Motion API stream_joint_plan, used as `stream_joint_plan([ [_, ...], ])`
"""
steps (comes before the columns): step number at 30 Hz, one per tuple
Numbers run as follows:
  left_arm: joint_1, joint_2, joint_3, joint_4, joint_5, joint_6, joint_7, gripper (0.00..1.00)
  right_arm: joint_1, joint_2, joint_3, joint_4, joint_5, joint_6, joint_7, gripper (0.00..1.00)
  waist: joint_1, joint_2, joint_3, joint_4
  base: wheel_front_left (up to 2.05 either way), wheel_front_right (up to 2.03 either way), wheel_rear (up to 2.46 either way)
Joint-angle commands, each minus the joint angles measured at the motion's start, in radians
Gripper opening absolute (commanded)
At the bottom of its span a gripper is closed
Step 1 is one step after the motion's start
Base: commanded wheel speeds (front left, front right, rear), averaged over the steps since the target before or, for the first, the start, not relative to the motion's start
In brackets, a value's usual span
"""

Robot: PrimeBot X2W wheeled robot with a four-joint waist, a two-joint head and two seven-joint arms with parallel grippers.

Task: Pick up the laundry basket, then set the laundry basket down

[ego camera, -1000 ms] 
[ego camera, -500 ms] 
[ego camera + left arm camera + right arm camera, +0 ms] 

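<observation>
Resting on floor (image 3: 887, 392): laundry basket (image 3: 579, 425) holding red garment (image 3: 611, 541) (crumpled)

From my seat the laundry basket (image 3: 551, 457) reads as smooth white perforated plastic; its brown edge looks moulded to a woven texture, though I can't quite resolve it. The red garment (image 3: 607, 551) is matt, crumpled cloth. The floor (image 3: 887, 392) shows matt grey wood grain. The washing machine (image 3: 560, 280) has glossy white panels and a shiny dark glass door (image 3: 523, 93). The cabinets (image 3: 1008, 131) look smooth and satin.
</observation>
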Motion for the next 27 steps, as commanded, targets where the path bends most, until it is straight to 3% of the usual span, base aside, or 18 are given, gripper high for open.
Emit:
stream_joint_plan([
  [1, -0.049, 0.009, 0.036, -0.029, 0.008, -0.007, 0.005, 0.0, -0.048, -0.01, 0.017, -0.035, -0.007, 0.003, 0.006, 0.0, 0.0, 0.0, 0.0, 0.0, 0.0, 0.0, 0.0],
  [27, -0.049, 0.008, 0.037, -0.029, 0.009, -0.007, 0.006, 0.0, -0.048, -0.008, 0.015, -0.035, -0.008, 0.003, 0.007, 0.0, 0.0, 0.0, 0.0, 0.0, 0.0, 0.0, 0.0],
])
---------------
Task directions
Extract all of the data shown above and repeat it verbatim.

Worked solution
Motion API stream_joint_plan, used as `stream_joint_plan([ [_, ...], ])`
"""
steps (comes before the columns): step number at 30 Hz, one per tuple
Numbers run as follows:
  left_arm: joint_1, joint_2, joint_3, joint_4, joint_5, joint_6, joint_7, gripper (0.00..1.00)
  right_arm: joint_1, joint_2, joint_3, joint_4, joint_5, joint_6, joint_7, gripper (0.00..1.00)
  waist: joint_1, joint_2, joint_3, joint_4
  base: wheel_front_left (up to 2.05 either way), wheel_front_right (up to 2.03 either way), wheel_rear (up to 2.46 either way)
Joint-angle commands, each minus the joint angles measured at the motion's start, in radians
Gripper opening absolute (commanded)
At the bottom of its span a gripper is closed
Step 1 is one step after the motion's start
Base: commanded wheel speeds (front left, front right, rear), averaged over the steps since the target before or, for the first, the start, not relative to the motion's start
In brackets, a value's usual span
"""

Robot: PrimeBot X2W wheeled robot with a four-joint waist, a two-joint head and two seven-joint arms with parallel grippers.

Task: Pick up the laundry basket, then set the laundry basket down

[ego camera, -1000 ms] 
[ego camera, -500 ms] 
[ego camera + left arm camera + right arm camera, +0 ms] 

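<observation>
Resting on floor (image 3: 887, 392): laundry basket (image 3: 579, 425) holding red garment (image 3: 611, 541) (crumpled)

From my seat the laundry basket (image 3: 551, 457) reads as smooth white perforated plastic; its brown edge looks moulded to a woven texture, though I can't quite resolve it. The red garment (image 3: 607, 551) is matt, crumpled cloth. The floor (image 3: 887, 392) shows matt grey wood grain. The washing machine (image 3: 560, 280) has glossy white panels and a shiny dark glass door (image 3: 523, 93). The cabinets (image 3: 1008, 131) look smooth and satin.
</observation>
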Motion for the next 27 steps, as commanded, targets where the path bends most, until it is straight to 3% of the usual span, base aside, or 18 are given, gripper high for open.
Emit:
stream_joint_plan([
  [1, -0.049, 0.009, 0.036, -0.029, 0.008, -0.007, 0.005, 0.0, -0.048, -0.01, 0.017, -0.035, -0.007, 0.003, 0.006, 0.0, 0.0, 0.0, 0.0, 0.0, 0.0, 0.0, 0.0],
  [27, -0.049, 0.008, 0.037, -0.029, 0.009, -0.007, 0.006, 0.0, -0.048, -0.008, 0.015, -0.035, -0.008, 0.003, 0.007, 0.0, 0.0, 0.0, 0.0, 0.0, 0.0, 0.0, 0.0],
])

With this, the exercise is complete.